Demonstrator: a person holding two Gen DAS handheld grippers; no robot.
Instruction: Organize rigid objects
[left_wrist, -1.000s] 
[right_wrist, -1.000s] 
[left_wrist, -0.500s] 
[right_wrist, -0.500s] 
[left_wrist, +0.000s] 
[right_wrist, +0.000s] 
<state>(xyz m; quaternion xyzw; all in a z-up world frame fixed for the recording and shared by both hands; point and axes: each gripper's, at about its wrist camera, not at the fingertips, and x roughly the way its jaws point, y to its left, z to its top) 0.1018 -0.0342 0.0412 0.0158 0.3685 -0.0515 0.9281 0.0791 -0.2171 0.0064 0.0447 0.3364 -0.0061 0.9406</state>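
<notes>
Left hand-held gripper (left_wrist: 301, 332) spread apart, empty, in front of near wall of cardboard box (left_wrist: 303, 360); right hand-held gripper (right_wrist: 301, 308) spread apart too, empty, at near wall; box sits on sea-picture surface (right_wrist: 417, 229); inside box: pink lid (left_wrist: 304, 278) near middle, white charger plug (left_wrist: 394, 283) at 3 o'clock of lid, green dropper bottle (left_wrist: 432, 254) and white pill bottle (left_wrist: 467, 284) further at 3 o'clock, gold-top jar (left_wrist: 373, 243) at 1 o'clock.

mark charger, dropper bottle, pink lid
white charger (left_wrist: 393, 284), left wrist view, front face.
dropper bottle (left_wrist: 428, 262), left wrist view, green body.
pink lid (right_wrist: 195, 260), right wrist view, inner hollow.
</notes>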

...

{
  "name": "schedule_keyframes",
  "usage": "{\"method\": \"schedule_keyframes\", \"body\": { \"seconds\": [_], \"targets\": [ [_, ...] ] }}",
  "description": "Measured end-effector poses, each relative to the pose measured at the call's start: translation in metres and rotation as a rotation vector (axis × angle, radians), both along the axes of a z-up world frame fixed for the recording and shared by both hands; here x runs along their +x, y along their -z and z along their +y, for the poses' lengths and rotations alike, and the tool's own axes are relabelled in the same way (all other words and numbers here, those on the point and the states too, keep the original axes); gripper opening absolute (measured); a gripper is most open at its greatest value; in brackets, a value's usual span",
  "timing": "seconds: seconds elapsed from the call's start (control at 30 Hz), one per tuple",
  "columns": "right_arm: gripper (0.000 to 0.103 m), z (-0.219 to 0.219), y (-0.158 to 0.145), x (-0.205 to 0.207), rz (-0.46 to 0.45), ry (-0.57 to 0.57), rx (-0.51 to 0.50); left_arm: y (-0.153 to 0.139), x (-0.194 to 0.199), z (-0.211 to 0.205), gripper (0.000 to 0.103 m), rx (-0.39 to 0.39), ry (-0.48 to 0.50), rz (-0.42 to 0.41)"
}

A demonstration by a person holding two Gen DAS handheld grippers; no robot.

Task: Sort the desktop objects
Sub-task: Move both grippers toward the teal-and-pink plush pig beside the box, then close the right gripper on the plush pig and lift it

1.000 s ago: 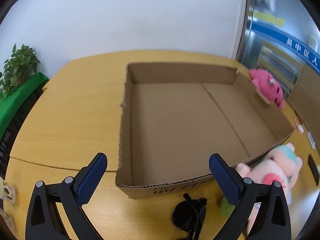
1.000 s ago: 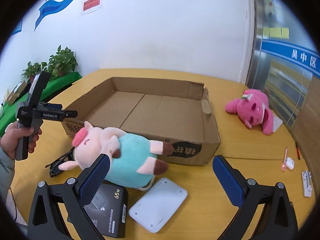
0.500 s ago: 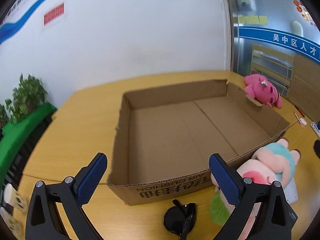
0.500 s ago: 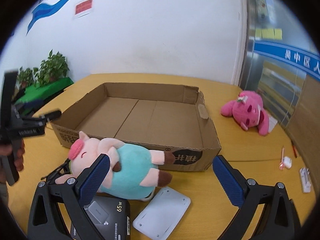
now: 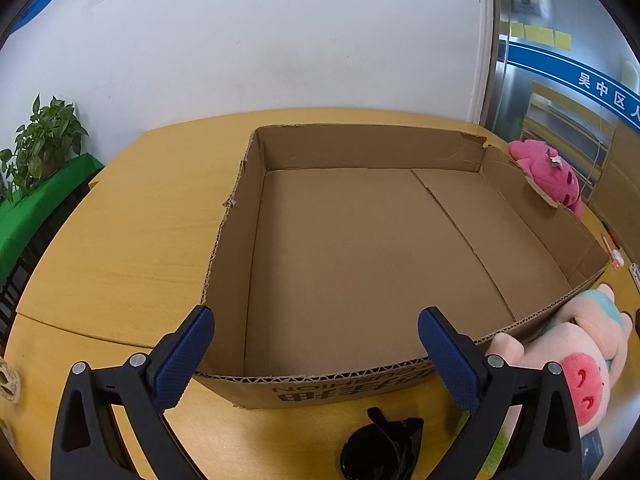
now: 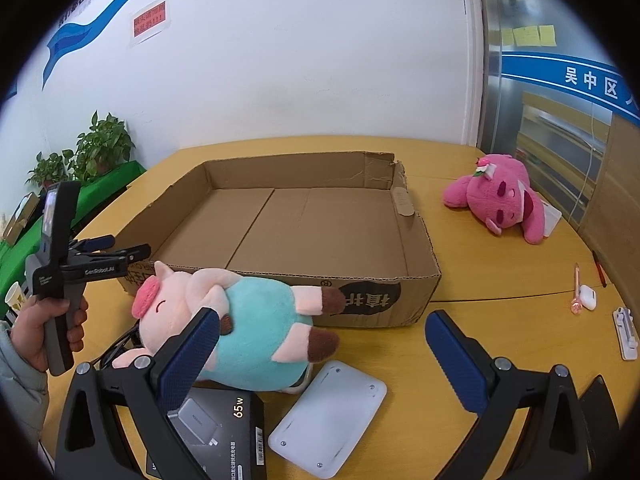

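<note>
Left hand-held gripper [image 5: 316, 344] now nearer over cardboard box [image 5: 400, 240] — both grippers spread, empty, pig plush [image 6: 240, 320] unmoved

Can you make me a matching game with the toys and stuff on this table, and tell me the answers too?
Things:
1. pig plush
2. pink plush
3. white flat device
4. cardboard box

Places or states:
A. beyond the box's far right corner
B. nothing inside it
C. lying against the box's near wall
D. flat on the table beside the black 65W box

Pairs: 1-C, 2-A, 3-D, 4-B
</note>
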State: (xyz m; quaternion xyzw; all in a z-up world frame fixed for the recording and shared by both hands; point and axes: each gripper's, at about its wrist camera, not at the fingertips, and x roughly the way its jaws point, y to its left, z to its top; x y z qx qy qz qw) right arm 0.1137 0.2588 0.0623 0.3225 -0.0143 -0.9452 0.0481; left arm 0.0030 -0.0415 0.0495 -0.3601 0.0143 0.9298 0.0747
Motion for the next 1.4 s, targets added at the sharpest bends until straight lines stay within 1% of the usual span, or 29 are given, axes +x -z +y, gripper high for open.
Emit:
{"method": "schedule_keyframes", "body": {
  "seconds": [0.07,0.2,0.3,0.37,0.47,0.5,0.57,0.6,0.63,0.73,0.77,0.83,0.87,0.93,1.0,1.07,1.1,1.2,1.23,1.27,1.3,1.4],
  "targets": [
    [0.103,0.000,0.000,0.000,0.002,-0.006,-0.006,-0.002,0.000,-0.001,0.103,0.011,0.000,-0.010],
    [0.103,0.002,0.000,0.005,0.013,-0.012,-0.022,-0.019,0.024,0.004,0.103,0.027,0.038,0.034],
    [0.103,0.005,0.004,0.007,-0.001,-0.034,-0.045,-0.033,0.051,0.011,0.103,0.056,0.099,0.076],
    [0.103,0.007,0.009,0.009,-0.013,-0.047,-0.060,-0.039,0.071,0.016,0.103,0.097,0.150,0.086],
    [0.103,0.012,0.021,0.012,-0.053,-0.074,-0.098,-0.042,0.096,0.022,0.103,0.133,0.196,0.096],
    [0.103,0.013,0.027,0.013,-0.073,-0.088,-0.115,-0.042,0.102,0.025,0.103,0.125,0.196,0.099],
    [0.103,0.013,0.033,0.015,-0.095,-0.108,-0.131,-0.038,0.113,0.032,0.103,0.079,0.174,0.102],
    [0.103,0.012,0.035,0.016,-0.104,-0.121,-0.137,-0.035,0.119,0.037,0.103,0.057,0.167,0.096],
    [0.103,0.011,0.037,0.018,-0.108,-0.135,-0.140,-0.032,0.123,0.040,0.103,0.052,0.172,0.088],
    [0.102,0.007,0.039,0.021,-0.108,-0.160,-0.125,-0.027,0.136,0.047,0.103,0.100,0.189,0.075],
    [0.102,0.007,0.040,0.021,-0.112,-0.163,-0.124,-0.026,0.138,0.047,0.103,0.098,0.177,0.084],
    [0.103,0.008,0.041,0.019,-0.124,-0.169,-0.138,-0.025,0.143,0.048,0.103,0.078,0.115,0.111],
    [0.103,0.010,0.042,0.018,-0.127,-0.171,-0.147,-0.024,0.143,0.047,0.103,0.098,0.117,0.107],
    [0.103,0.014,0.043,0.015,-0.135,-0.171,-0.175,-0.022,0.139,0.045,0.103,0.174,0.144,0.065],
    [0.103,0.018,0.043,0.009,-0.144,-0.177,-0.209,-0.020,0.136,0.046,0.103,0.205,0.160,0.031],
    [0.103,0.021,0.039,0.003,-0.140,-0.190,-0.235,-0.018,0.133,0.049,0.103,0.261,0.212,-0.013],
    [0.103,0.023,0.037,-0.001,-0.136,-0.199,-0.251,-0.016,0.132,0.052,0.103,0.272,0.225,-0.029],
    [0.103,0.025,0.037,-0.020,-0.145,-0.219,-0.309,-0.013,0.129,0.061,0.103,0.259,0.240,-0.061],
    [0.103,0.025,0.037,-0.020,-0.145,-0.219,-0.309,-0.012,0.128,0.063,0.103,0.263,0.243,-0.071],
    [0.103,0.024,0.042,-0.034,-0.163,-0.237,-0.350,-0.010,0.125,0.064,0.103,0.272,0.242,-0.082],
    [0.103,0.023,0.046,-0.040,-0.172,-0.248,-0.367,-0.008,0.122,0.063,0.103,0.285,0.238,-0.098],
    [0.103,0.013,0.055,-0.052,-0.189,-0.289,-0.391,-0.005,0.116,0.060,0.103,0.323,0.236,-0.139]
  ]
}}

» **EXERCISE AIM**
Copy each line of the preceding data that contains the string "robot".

» **REPLY TO THE EXERCISE**
Demonstrator: a person holding two Gen DAS handheld grippers; no robot.
A demonstration by a person holding two Gen DAS handheld grippers; no robot.

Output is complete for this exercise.